What the 1938 War of the Worlds Hoax Can Teach Indie Horror Directors

Can directors of contemporary indie horror films really learn anything from a 1938 radio broadcast? Depends on the broadcast, of course, but when it comes to the infamous Mercury Theater production of War of the Worlds, the answer is very much yes.

Forget what you learned from Alanis Morissette on the issue; directors and writers can also learn about the true meaning of irony from fact that the producers at CBS around Halloween of 1938 were nervous about their star Orson Welles had in mind for his radio adaptation of the classic science fiction novel by H.G. Wells. The suits at CBS felt that the teleplay was rather too dull and boring to capture the interest of listeners who could quite easily turn the channel to hear to something far more entertaining.

Many young indie directors interested in pursuing the horror genre as a way to scare the jebus out of audiences may be quite surprised to learn that Orson Welles quite literally caused panic to spill into the streets not only without showing anything (it was a radio show, remember), but also without using a single moment of audio that would be the equivalent of the explicit scenes of horror that dominates films in this genre today. Do you know how Orson Welles conducted his radio show that has come to be seen, perhaps inaccurately, as the single greatest entertainment hoax in history?

For perhaps the only time in history, the suits at CBS were right to be concerned. The script of the War of the Worlds broadcast is silly and ridiculous and, yes, boring. Heck, even listening to original radio broadcast of War of the Worlds is boring. And yet, it managed to scare the crap out of thousands of people, perhaps millions.

How did Orson Welles pull off this incredible hoax with such a pedestrian script? There are some who say the greatest hoax in history, if it can even be called that, came about precisely because it was so pedestrian. What the man who would go on to be universally recognized as one of the greatest film directors that has or ever will live proved that October night in 1938 was that the scariest thing in the world is your own imagination.

What the suits at CBS called boring, Orson Welles would probably have described as authentic. There was an authenticity to the War of the Worlds broadcast that made it so much scarier to the people of its time than these god-awful torture movies that masquerade as horror today. The direction that horror has taken since its early days is to the extreme, and therein lies the reason why horror films of the past twenty years–American horror films at least–have generally become more boring than terrifying. The direction that horror needs to take to become the dominant cinematic genre it once was needs to be in the opposite direction and that turn can only start with indie filmmakers playing outside the rules of the uncreative accountants running the Hollywood studios. Instead of making the unreal the norm, indie horror film directors should make the norm unreal.

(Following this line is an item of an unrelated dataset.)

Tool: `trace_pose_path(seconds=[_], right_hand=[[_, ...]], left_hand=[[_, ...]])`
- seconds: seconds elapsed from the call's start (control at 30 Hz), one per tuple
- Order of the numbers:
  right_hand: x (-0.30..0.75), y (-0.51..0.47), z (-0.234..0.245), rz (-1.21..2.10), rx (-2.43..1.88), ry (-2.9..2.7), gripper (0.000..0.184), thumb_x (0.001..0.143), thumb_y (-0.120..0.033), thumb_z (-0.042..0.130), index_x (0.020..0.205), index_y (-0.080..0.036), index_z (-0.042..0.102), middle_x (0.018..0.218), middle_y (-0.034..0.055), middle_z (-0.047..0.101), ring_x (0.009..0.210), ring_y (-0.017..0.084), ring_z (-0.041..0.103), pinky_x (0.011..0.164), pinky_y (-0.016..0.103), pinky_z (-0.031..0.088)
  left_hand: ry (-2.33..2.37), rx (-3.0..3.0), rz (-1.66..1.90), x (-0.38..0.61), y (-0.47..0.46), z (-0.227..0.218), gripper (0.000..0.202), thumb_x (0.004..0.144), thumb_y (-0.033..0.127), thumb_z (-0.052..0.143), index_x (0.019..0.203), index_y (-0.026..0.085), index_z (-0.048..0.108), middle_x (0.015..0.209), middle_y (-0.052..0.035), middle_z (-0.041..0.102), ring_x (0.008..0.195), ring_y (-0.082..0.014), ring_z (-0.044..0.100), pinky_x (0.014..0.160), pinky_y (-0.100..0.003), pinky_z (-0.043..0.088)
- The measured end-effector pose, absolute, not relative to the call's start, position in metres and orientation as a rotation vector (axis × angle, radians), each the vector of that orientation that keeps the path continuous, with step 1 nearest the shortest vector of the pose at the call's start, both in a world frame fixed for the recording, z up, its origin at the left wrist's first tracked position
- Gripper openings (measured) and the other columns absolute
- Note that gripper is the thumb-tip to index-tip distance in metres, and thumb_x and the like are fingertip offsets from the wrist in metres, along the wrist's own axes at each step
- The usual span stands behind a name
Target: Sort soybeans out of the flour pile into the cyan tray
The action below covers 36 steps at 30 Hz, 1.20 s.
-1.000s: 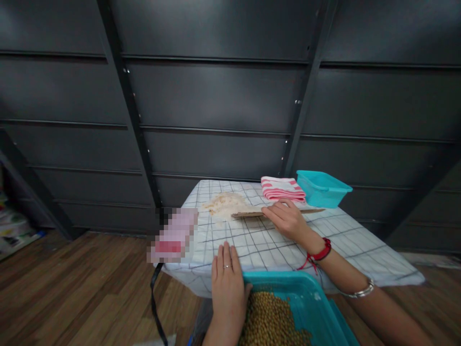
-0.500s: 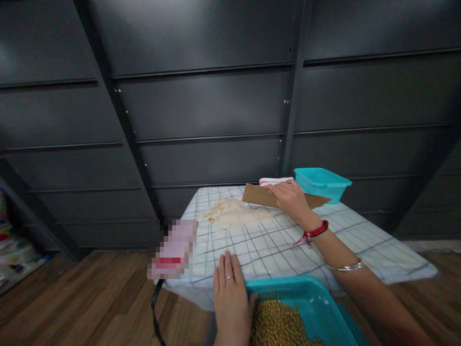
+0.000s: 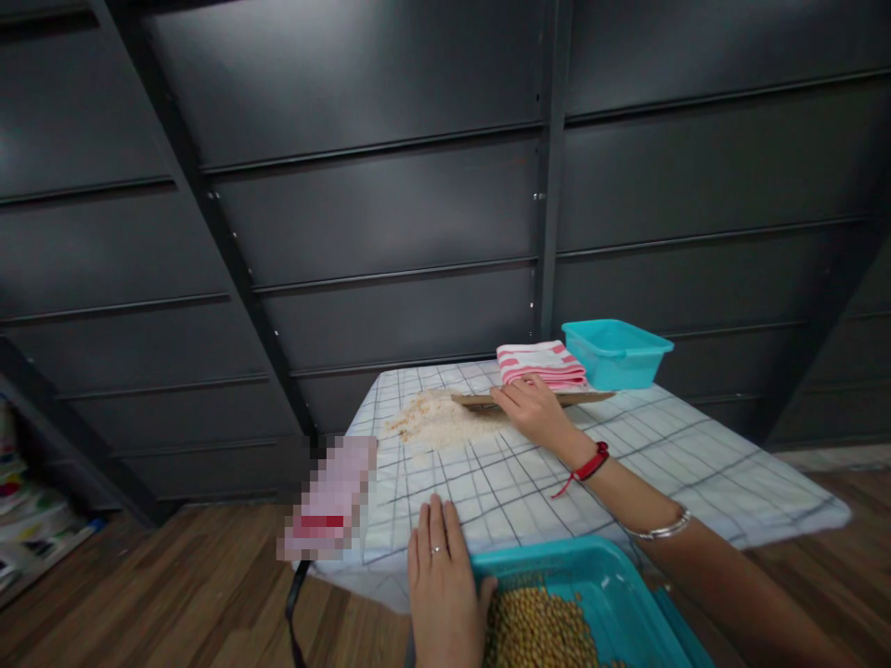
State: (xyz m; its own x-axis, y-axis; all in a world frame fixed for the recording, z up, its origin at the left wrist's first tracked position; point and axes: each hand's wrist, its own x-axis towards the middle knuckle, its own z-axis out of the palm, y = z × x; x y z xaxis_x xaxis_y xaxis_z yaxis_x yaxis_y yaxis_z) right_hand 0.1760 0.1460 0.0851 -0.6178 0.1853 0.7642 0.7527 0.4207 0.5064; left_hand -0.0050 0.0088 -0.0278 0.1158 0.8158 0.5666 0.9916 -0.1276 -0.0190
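My right hand (image 3: 533,408) grips a flat piece of brown cardboard (image 3: 585,398) by its upper edge, and the board is seen nearly edge-on. Its left end rests against a spread heap of pale grains (image 3: 445,422), with some orange-brown bits at the heap's left side. My left hand (image 3: 445,575) lies flat with fingers stretched out on the near edge of the table, its thumb over the rim of a teal tray (image 3: 613,575). Round yellow-brown beans (image 3: 539,626) fill the left part of that tray.
A checked white cloth (image 3: 480,501) covers the table. At the back right stand a folded pink-striped towel (image 3: 539,360) and a turquoise basin (image 3: 619,357). A blurred-out pink object (image 3: 330,501) with a black strap lies at the left edge. A dark panelled wall (image 3: 390,223) rises behind.
My right hand has shifted left and nearer with the cardboard, which has tipped from showing its face to nearly edge-on. More of the striped towel shows now. My left hand stays put.
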Motion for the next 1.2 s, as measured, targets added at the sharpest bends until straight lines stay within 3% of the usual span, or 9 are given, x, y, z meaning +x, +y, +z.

The hoax known as the War of the Worlds broadcast overseen by Orson Welles in 1938 reveals this better than anything. What could be more normal during a radio broadcast in 1938 than an orchestra playing, commercial breaks, and a reporter rushing to Grover’s Mill to cover breaking news as it happens? At no time during the entire broadcast does unreality seem to intrude on the carefully constructed normality.

Absolutely nothing is scarier than thinking that something horrifying is real. Even if that something is not all that horrifying. How many times have you seen someone literally scream in terror over the sudden appearance of a harmless spider on their shoulder? Contrast that with how many times the goriest and most disgusting scene in a horror movie fails to elicit so much as a single gasp in a movie theater filled with people?

It all seemed real, from the music to the commercials to the actual broadcast of the Martians arriving. Today’s horror movie fans are way too sophisticated to buy all that gore and blood and guts as anything even close to being real. And yet, catch them at the right time, and they will–if only for a few seconds–believe that a 25 cent plastic spider on a piece of string is absolutely real.

That is the lesson that indie directors of horror film need to take from the War of the Worlds hoax of 1938.